Alex Waldron (Michigan)
Title: Gauge theory and geometric flows
Abstract: I will give a brief introduction to two major areas of research in differential geometry: gauge theory and geometric flows. I'll then introduce a geometric flow (Yang-Mills flow) arising from a variational problem with origins in physics, which has been studied by geometric analysts since the early 1980s. I'll conclude by discussing my own work on the behavior of Yang-Mills flow in the critical dimension (n = 4).
Nick Higham (Manchester)
Title: Challenges in Multivalued Matrix Functions
Abstract: In this lecture I will discuss multivalued matrix functions that arise in solving various kinds of matrix equations. The matrix logarithm is the prototypical example, and my first interaction with Hans Schneider was about this function. Another example is the Lambert W function of a matrix, which is much less well known but has been attracting recent interest. A theme of the talk is the importance of choosing appropriate principal values and making sure that the correct choices of signs and branches are used, both in theory and in computation. I will give examples where incorrect results have previously been obtained.
I focus on matrix inverse trigonometric and inverse hyperbolic functions, beginning by investigating existence and characterization. Turning to the principal values, various functional identities are derived, some of which are new even in the scalar case, including a “round trip” formula that relates acos(cos A) to A and similar formulas for the other inverse functions. Key tools used in the derivations are the matrix unwinding function and the matrix sign function.
A new inverse scaling and squaring type algorithm employing a Schur decomposition and variable-degree Pade approximation is derived for computing acos, and it is shown how it can also be used to compute asin, acosh, and asinh.
Chenxi Wu (Rutgers)
Title: Kazhdan's theorem on metric graphs
Abstract: I will give an introduction to the concept of canonical (arakelov) metric on a metric graph, which is related to combinatorial questions like the counting of spanning trees, and generalizes the corresponding concept on Riemann surfaces. I will also present a recent result in collaboration with Farbod Shokrieh on the convergence of canonical metric under normal covers.

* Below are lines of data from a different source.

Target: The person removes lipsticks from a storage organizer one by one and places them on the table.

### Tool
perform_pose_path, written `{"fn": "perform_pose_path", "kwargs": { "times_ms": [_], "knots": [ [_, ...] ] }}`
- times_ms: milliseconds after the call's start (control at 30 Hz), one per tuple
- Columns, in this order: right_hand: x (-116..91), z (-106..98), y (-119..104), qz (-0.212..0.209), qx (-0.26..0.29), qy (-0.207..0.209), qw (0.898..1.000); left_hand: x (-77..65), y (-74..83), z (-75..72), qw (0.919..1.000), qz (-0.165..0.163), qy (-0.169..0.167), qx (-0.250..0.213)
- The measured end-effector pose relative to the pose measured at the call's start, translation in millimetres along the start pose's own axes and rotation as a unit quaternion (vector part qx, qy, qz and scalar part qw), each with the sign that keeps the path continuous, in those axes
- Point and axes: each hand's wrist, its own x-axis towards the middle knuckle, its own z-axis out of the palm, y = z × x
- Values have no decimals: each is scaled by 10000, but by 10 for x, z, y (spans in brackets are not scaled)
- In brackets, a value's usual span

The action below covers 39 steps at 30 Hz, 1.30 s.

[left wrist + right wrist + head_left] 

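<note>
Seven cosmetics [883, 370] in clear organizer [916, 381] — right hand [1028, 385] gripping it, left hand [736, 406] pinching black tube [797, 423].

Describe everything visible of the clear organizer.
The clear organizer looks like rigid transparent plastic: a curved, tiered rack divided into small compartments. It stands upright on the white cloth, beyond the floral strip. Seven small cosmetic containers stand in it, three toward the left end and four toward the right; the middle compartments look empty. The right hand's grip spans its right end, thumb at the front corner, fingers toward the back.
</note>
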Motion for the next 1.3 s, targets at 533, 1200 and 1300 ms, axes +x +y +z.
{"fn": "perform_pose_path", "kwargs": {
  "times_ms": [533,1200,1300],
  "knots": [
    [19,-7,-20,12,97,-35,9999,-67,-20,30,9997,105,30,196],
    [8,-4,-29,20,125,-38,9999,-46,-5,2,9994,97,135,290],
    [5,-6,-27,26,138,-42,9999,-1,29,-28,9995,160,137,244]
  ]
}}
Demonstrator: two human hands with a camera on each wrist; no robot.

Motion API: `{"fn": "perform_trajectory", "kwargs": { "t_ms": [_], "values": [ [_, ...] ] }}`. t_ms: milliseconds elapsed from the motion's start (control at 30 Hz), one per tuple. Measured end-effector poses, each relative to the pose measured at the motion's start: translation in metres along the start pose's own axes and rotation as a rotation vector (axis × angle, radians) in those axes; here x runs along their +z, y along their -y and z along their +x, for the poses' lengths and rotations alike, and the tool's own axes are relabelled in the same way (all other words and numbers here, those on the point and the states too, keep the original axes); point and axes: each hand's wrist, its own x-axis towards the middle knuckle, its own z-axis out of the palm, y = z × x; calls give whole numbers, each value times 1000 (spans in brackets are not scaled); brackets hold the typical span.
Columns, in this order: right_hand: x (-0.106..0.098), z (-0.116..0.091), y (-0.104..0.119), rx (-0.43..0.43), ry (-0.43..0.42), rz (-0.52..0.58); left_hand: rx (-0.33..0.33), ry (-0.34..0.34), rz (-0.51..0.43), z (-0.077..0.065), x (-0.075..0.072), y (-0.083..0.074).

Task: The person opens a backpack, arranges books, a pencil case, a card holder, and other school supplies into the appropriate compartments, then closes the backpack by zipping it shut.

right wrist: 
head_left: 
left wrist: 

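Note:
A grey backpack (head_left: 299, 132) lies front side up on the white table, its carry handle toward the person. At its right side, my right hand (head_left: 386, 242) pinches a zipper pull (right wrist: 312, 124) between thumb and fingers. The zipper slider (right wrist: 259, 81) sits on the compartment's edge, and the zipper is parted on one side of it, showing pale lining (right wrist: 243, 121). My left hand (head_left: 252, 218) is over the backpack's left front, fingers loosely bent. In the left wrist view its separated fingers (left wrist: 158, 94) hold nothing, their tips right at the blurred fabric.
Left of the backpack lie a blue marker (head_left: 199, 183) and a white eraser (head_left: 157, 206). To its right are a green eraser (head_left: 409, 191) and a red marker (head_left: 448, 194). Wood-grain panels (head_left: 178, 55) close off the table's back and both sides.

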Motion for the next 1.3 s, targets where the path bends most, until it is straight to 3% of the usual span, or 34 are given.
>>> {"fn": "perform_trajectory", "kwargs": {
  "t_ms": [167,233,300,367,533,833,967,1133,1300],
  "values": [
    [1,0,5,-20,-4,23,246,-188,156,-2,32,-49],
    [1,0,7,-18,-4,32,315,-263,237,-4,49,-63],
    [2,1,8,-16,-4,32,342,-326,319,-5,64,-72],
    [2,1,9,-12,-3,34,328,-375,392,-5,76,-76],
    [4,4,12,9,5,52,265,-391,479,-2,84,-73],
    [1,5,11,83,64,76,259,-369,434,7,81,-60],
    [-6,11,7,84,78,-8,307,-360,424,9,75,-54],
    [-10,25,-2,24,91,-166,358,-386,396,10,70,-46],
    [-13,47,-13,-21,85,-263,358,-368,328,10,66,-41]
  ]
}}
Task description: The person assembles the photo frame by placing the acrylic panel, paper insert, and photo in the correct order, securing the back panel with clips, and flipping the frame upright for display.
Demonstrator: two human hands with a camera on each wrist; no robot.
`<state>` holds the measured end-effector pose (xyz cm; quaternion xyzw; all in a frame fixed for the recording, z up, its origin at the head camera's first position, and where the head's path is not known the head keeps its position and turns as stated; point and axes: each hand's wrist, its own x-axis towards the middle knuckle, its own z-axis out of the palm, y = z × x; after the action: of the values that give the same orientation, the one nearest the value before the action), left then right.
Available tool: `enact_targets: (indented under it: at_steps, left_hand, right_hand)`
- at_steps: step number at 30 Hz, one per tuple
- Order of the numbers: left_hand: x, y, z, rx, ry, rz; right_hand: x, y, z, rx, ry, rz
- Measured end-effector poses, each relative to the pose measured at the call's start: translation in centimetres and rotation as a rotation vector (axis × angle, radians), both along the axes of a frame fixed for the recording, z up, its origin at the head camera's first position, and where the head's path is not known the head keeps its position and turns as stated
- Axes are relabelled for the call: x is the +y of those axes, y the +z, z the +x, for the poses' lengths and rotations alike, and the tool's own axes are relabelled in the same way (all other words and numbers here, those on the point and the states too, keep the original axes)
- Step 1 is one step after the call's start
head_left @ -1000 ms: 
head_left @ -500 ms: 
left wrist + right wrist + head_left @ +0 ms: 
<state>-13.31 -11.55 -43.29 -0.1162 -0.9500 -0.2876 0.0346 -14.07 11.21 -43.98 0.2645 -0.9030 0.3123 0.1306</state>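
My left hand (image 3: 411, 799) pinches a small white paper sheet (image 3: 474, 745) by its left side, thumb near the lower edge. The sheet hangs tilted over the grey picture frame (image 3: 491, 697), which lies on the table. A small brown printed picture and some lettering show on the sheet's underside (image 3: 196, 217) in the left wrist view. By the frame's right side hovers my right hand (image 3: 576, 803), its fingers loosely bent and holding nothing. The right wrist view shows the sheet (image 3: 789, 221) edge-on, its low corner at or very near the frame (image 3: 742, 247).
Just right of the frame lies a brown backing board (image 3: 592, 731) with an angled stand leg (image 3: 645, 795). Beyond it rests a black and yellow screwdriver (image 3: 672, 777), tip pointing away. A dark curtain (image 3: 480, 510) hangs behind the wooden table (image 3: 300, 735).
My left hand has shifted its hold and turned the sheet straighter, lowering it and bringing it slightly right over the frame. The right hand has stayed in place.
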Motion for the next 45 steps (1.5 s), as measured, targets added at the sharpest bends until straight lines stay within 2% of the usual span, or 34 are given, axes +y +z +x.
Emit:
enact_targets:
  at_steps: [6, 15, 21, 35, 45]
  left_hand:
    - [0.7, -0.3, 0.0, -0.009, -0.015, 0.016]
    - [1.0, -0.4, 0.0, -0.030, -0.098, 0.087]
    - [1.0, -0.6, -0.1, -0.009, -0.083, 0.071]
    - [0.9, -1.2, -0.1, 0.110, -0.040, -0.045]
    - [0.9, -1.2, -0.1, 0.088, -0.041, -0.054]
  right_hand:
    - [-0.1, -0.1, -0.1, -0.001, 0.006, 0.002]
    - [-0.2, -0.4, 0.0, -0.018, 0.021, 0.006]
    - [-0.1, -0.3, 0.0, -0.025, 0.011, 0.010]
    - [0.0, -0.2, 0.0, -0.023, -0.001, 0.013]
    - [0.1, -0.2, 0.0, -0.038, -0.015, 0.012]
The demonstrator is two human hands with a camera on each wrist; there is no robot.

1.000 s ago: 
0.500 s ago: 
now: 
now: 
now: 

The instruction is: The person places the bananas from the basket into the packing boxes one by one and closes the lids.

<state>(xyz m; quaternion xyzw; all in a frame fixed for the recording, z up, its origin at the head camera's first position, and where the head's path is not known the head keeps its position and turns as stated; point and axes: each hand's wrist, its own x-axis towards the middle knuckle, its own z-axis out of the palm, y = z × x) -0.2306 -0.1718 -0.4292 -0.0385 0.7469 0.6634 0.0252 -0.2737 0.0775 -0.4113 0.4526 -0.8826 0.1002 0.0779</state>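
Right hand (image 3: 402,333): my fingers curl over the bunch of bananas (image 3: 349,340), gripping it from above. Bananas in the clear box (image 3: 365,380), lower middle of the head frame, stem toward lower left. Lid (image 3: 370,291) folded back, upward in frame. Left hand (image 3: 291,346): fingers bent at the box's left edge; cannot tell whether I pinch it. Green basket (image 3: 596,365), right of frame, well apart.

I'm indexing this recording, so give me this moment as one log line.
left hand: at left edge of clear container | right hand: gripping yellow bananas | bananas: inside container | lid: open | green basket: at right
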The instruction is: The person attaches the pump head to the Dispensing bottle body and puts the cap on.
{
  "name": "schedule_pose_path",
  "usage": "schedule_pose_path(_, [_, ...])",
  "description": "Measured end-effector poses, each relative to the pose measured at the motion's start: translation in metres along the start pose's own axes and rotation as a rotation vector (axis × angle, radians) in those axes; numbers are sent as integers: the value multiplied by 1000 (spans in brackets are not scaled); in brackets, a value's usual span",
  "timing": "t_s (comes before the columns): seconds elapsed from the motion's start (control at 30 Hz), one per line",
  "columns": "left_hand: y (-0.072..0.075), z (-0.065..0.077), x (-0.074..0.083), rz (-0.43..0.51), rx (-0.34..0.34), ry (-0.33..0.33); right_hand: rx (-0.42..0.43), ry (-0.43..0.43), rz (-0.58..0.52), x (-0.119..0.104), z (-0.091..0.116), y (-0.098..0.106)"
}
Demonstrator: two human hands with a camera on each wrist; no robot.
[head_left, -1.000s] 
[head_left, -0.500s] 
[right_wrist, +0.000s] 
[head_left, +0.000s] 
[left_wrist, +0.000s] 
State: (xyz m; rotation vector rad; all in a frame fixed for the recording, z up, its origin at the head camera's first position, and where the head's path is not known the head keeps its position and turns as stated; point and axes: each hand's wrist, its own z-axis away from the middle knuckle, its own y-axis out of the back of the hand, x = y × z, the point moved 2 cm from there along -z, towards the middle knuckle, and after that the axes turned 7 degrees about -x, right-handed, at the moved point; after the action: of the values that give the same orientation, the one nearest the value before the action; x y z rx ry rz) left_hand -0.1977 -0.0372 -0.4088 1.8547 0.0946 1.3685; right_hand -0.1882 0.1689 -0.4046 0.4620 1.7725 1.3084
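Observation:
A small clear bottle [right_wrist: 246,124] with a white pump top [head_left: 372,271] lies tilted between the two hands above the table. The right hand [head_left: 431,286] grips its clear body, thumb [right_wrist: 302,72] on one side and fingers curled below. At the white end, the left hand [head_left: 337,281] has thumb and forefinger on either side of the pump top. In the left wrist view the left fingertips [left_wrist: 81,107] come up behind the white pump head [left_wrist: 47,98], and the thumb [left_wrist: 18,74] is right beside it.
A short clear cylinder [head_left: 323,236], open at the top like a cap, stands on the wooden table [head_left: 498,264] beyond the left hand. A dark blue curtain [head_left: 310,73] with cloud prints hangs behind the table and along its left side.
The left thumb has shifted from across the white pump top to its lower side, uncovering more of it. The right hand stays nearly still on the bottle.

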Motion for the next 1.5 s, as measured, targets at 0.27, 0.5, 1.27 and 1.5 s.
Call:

Ruobing Zhang (Stony Brook)
Title: Geometry and analysis of degenerating Calabi-Yau manifolds
Abstract: This talk concerns a naturally occurring family of degenerating Calabi-Yau manifolds. A primary tool in analyzing their behavior is to combine the recently developed structure theory for Einstein manifolds and multi-scale singularity analysis for degenerating nonlinear PDEs in the collapsed setting. Based on the algebraic degeneration, we will give precise and more quantitative descriptions of singularity formation from both metric and analytic points of view.
Thomas Lam (Michigan)
Title: Positive geometries and string theory amplitudes
Abstract: Inspired by developments in quantum field theory, we recently defined the notion of a positive geometry, a class of spaces that includes convex polytopes, positive parts of projective toric varieties, and positive parts of flag varieties. I will discuss some basic features of the theory and an application to genus zero string theory amplitudes. As a special case, we obtain the Euler beta function, familiar to mathematicians, as the "stringy canonical form" of the closed interval.
This talk is based on joint work with Arkani-Hamed, Bai, and He.
Peter Cholak (Notre Dame)
Title: What can we compute from solutions to combinatorial problems?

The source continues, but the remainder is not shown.